An earlier study (18) reported that the analyst variation when conducting the standard plate count for milk using the method described in the 1967 APHA Standard Methods for Examination of Dairy Products demonstrated 18.2% amongst-analyst variation compared to 10% between-analyst variation, and 7.7% within-analyst variation compared to 5% in the Standard Methods.
These findings bring in to question the ability of microbiologists to count large numbers of plates accurately compared to the automated Growth Direct™ System, leading to potential data integrity issues especially when the counts are close to the alert/action levels for the microbial enumeration.

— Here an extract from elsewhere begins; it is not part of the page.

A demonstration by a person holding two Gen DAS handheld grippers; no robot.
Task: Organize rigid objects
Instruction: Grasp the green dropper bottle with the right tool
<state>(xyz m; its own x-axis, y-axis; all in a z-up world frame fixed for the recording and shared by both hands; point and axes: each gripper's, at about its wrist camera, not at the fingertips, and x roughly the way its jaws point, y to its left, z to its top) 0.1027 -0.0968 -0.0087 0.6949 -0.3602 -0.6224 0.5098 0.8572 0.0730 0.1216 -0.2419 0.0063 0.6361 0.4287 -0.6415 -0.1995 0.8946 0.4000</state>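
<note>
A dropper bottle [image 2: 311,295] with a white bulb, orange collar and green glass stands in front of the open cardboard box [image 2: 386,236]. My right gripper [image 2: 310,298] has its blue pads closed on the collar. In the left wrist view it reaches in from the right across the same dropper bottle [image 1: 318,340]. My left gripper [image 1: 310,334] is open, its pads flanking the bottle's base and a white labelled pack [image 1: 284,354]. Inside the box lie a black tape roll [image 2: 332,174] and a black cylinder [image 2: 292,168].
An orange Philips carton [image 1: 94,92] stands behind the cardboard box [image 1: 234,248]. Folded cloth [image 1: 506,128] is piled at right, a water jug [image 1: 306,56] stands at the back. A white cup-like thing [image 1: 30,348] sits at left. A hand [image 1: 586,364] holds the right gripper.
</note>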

Additional microorganisms frequently isolated during product testing, and environmental and water monitoring, may be added to the method verification study. Examples may be Burkholderia cepacia and Bacillus cereus for product testing, Micrococcus luteus and Staphylococcus epidermidis for environmental monitoring, and B. cepacia and Ralstonia picketti for water monitoring. Either facility isolates or ATCC cultures may be used for this purpose.
Method Suitability Tests
The method suitability testing for individual pharmaceutical ingredients and drug products as required in USP <61> must be met prior to routine testing. This would demonstrate the recovery of the challenge microorganisms in the presence of any product residues after the rinsing of the MF with a diluent such as buffered saline or peptone water containing the appropriate neutralizing agents. This requirement is independent of method validation or verification. There should no more than a 2-fold difference between the recovery with and without the product, that is, between 50% and 200% recovery.
Cassettes used for air, surface, and personnel monitoring in a pharmaceutical facility usually contain neutralizing agents for commonly used disinfectants. The recovery of microorganisms especially from facility and equipment surfaces with residual disinfectant would need to be validated. Pharmaceutical-grade water would not require suitability testing because these waters contains no ingredients that would inhibit the recovery of the challenge organisms.
Conclusions
The authors believe that a strong case has been made in this technology review that the Growth Direct™ System meets the conditions stated in USP <1223> and the industry practice document PDA Technical Report No. 33 that it is an automated system for the incubation and reading of the traditional plate count and hence does not require full validation as an alternative microbiological method. Automated colony counters have the additional advantages of counting consistency, reducing the incubation time, and improving data capture and integrity.
Conflict of Interest Declaration
Tony Cundell works as a consulting microbiologist to the pharmaceutical industry, sterile compounding pharmacies, and microbiological testing equipment manufacturers. He is a member of the 2015–2020 U. S. Pharmacopeia Microbiology Expert Committee; however, this publication represents the opinions of its authors and not the positions of the committee.